NOT THE SHARPEST KNIVES IN THE DRAWER: A Mind Is A Terrible Thing To Read

 

Columnist Kathleen Parker tells the astonishing tale of Keith John Sampson, a middle-aged man taking classes at Indiana University-Purdue University Indianapolis (IUPUI), who also worked as a janitor at the school.

 

In his spare time, Sampson was reading “Notre Dame vs. the Klan: How the Fighting Irish Defeated the Ku Klux Klan,” the true story of a two-day street brawl in 1924 between Notre Dame students and Klansmen, “who had gathered in South Bend purposely to terrorize the university's Catholic students,” explains Parker, “during which the fighting Irish prevailed, and is recognized as a turning point in Klan history.” A co-worker was offended by the book’s cover, which included burning crosses and Klansmen in full regalia, resulting in Sampson’s being reprimanded by the shop steward who compared “reading a book about the Klan … to bringing pornography into the workplace,” reports Parker.

 

Apparently without having read the book herself, the school’s affirmative action officer Lillian Charleston then chastised Sampson in writing for using "extremely poor judgment by insisting on openly reading the book related to a historically and racially abhorrent subject in the presence of your black co-workers" and forbade him to read it in front of his co-workers.

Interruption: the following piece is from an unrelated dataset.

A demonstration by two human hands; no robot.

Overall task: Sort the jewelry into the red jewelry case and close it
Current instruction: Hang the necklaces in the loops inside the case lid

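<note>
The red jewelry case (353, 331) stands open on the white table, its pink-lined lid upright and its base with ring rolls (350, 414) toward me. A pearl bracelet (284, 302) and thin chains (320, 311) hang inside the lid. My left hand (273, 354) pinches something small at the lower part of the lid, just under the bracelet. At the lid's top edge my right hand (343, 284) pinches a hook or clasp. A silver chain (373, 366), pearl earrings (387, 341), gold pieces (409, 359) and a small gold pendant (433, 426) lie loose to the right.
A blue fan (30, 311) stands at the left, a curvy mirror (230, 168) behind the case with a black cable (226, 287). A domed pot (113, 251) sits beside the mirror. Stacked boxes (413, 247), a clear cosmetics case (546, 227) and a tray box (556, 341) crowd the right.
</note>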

Parker takes specific issue with the Charleston’s contention Sampson should have known the book would have cause consternation amongst those who had not read it, merely because of its subject matter:

 

The letter … noted that by the "legal 'reasonable person standard,' a majority of adults are aware of and understand how repugnant the KKK is to African-Americans." Sampson was ordered not to read the book in the presence of his co-workers. …

 

But reasonable people also know how repugnant the KKK is to people of all races. Reasonable people also know that history is what it is. Reading about it isn't an incitement to riot or an endorsement of the bad guys.

When word of the university’s untenable position trickled out, Sampson received a second letter from the affirmative action office informing him that he would not be subject to disciplinary action because there was no evidence that he was intentionally “creating a hostile atmosphere of antagonism” by reading the book. As Parker notes: “To read is sublime; but to read a mind is tricky.”